A faithful transcription of all the data, images excluded, is the required answer.

——————————

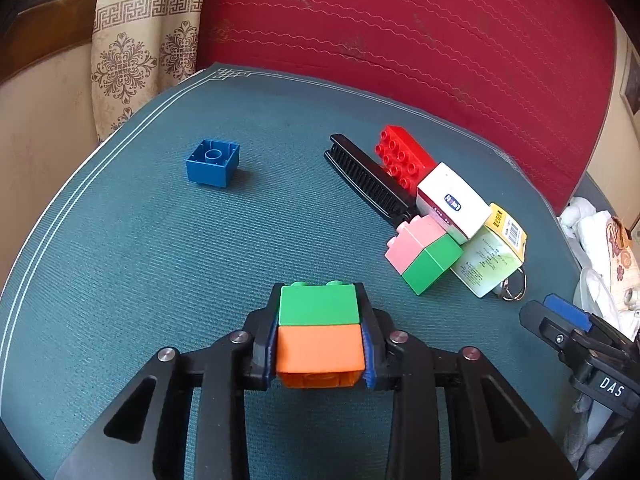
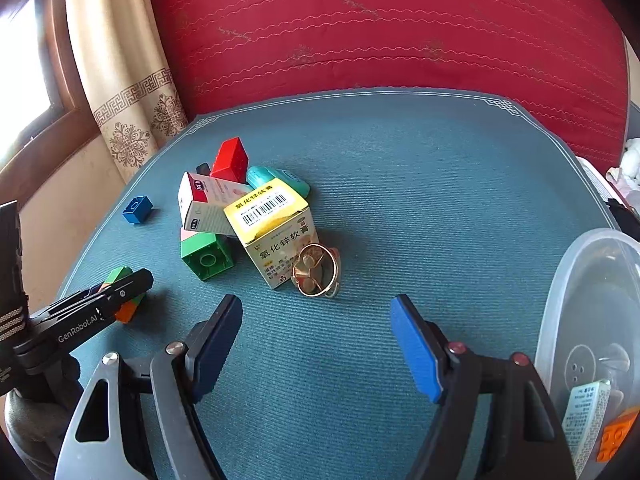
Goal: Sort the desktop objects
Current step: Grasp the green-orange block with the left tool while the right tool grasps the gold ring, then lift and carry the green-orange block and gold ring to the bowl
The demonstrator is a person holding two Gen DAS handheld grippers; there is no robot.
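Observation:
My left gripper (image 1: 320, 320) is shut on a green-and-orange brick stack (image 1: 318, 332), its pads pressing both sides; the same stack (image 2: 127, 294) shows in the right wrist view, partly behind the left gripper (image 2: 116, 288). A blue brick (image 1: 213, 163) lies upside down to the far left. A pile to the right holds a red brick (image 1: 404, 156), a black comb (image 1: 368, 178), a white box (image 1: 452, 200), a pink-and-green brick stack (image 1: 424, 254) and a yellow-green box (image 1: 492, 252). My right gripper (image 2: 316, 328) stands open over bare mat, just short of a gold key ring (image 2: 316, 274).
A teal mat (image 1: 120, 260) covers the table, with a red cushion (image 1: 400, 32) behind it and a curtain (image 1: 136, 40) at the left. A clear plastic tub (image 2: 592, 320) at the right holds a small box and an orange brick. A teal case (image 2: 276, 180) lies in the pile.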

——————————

§ Exercise solution
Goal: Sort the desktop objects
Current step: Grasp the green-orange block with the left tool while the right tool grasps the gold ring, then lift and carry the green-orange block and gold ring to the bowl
The demonstrator is a person holding two Gen DAS handheld grippers; there is no robot.
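Observation:
My left gripper (image 1: 320, 320) is shut on a green-and-orange brick stack (image 1: 318, 332), its pads pressing both sides; the same stack (image 2: 127, 294) shows in the right wrist view, partly behind the left gripper (image 2: 116, 288). A blue brick (image 1: 213, 163) lies upside down to the far left. A pile to the right holds a red brick (image 1: 404, 156), a black comb (image 1: 368, 178), a white box (image 1: 452, 200), a pink-and-green brick stack (image 1: 424, 254) and a yellow-green box (image 1: 492, 252). My right gripper (image 2: 316, 328) stands open over bare mat, just short of a gold key ring (image 2: 316, 274).
A teal mat (image 1: 120, 260) covers the table, with a red cushion (image 1: 400, 32) behind it and a curtain (image 1: 136, 40) at the left. A clear plastic tub (image 2: 592, 320) at the right holds a small box and an orange brick. A teal case (image 2: 276, 180) lies in the pile.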

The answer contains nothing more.